Exercise goal:
Scan the records below, and wherever a line has the word "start", pull it out.

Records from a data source

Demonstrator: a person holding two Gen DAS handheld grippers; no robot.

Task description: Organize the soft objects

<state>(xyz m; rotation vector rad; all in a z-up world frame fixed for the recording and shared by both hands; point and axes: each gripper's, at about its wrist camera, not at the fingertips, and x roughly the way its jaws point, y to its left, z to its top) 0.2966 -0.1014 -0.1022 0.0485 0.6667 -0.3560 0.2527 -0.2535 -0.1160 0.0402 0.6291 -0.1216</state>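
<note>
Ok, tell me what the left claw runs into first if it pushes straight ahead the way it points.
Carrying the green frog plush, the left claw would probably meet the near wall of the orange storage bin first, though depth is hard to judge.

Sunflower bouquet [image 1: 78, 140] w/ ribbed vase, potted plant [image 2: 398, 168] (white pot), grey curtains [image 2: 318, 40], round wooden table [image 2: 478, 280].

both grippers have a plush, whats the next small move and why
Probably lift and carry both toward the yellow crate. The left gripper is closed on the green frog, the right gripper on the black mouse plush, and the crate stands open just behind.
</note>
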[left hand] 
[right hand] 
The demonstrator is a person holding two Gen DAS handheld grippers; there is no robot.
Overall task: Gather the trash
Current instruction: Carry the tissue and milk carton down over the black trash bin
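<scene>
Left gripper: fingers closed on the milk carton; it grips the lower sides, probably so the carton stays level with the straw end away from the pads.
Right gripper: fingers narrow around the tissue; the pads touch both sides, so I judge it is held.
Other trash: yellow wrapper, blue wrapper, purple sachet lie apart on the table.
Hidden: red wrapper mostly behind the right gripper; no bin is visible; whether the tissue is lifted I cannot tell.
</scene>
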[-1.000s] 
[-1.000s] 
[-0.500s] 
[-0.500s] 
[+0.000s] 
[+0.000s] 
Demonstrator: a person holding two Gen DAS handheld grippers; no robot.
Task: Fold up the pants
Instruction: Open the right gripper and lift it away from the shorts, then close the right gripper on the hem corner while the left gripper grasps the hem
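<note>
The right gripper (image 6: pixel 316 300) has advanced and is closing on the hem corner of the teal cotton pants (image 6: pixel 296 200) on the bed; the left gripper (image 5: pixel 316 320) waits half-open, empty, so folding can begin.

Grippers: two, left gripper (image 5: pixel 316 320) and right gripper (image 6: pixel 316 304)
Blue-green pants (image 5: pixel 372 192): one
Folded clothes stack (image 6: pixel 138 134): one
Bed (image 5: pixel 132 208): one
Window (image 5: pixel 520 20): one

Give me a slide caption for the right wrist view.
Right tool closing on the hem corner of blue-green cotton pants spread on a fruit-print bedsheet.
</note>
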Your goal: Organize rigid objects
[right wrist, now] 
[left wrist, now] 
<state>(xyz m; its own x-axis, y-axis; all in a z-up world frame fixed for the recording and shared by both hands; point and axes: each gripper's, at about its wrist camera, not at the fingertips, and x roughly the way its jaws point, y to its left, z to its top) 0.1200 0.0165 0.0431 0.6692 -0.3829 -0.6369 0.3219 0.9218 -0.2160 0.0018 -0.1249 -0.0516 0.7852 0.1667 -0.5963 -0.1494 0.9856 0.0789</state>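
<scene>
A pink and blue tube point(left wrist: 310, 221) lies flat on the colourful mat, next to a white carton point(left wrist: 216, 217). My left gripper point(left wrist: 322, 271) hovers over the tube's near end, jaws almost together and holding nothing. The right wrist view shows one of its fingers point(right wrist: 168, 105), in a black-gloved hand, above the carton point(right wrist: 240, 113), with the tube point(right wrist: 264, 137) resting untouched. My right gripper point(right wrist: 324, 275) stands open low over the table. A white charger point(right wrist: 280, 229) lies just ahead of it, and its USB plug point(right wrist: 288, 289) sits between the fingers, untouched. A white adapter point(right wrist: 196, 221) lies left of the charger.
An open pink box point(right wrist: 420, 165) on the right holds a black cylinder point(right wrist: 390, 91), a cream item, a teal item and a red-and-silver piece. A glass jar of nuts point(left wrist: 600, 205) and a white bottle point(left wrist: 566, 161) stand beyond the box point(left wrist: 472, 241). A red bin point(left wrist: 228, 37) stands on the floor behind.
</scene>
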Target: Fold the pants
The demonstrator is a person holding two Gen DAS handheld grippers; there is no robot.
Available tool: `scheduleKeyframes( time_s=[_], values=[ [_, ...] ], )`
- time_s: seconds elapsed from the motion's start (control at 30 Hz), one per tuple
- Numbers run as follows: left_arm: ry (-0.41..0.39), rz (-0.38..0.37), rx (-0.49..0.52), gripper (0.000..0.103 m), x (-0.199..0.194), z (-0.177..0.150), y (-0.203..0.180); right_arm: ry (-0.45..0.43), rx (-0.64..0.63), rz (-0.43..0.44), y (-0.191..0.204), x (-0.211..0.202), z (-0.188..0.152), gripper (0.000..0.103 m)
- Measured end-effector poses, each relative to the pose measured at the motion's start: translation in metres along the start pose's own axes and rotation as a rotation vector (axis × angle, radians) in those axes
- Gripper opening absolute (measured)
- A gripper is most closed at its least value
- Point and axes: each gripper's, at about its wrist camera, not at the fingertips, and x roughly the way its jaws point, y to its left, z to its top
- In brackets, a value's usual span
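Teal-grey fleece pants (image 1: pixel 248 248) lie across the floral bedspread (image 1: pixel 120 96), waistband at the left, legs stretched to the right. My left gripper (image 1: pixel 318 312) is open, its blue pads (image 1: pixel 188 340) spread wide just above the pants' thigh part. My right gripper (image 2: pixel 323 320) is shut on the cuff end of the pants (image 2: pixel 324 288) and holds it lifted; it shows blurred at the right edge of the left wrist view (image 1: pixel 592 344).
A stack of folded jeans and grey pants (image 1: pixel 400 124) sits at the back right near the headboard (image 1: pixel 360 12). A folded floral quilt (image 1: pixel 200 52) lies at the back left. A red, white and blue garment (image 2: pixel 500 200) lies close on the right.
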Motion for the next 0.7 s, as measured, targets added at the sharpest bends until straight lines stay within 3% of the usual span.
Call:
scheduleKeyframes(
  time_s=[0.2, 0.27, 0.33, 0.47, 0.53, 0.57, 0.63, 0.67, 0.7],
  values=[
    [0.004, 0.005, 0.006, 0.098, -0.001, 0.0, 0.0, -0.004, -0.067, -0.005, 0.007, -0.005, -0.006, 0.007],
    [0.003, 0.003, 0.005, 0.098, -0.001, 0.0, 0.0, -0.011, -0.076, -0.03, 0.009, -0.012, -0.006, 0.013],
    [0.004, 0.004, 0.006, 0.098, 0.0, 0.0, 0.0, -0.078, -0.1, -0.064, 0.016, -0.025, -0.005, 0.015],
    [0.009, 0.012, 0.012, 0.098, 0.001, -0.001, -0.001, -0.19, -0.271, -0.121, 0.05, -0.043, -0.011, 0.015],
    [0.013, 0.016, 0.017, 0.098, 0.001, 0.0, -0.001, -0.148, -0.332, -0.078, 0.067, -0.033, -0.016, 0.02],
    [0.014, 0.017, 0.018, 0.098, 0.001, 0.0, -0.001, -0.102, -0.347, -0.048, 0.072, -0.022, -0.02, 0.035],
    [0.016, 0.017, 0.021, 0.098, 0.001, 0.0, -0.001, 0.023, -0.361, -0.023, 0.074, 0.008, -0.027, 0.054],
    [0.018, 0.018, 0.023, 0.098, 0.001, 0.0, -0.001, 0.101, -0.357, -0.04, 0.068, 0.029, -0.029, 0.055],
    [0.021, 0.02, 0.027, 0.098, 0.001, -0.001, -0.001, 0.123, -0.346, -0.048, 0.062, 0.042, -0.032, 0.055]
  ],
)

Result of this task:
- time_s: seconds elapsed from the motion's start (control at 30 Hz), one per tuple
- Measured end-effector poses, each relative to the pose measured at the motion's start: translation in metres along the start pose's own axes and rotation as a rotation vector (axis × angle, radians) in those axes

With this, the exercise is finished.